And its all mine niggers

>>61610030
Its a massive cope. On paper these faggots may be wealthy but with no real world assets they've got nothing at the end of the day
>>
>>61610030
>conveniently forgot about renters insurance, deposits (which you rarely get back)
Yeah, he must have forgot to calculate the 4,100 years of renter's insurance he had to pay to account for the difference of $1.48M
>>
>>61604680
stocks are about to shid the bed at house owners wont care. (me)
>>
He forgot to calculate the 3 months of rent as a deposit which you never get back. That's less than the downpayment on a mortgage but it's still a sizable chunk.
>>
>>61610045
>renters insurance
$15 a month? lol

>deposits (which you rarely get back)
I've rented like 10 times in my life and got it back 9 times. The other time I only got back most of it since I fucked up the carpet.
>>
>>61609951
Oh it is..the box feels better because you have it.
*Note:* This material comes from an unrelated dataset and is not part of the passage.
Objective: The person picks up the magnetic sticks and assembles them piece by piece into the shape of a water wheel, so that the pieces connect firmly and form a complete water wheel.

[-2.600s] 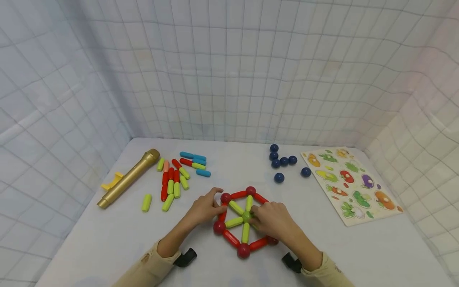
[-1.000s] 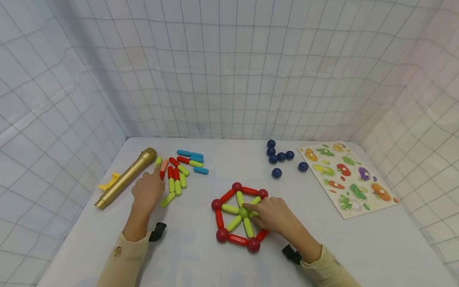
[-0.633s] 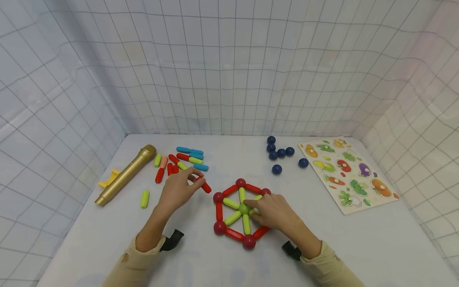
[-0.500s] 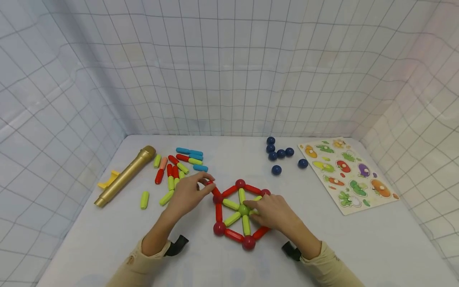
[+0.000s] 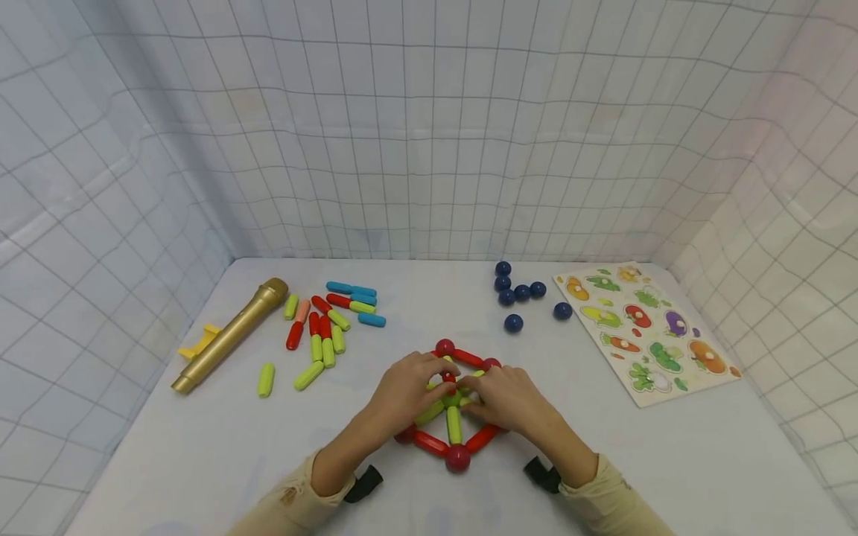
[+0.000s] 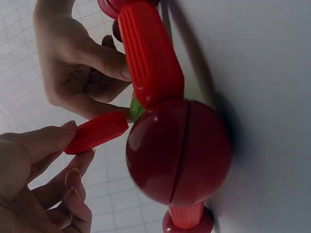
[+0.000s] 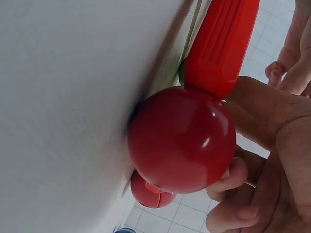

The reason to buy a house is because it's nice, not because it makes money.
>>
>>61610109
>renters insurance
$15 a month? lol

Yes? If you only insure the dwelling and not your personal property then it's well under $15 a month.
>>
>>61610030
>moving costs

Because it costs more to move between rented houses?

>other fees that often come with renting that don't exist or are considerably cheaper if you own a house such as parking or mail room service

Not if you rent a house. If you're talking about living in an apartment in a dense, expensive area that charges for parking, you're comparing it to a condo in the same area that charges for parking, or buying a townhome that's got more space to have a dedicated garage.
>>
>>61609358
>landlords don’t make any money
Explain how apartments exist. Or why anyone would ever fucking rent out a 2nd house?
> then renters would simply buy instead
If they had the money for a down payment they would
> People also seem to be making this fallacy that comparing mortgages from decades ago vs rent prices today
No we’re comparing today’s mortgages at 6+% and on inflated home values to renting a comparable home.

Seriously, show me a single rental of the a similar size, age, and same area that’s cheaper than the equivalent mortgage.
>>
>>61609458
My mortgage is that including property taxes and insurance. On a 4 bed, 3 bath 1800sq ft house.

In terms of “required” repairs. Maybe $1500 over the six years I’ve lived here. I’ve spent far more than that for things I WANT. You don’t get that option with renting. And guess what dumbass you’re still paying for taxes and insurance and repairs via your rent.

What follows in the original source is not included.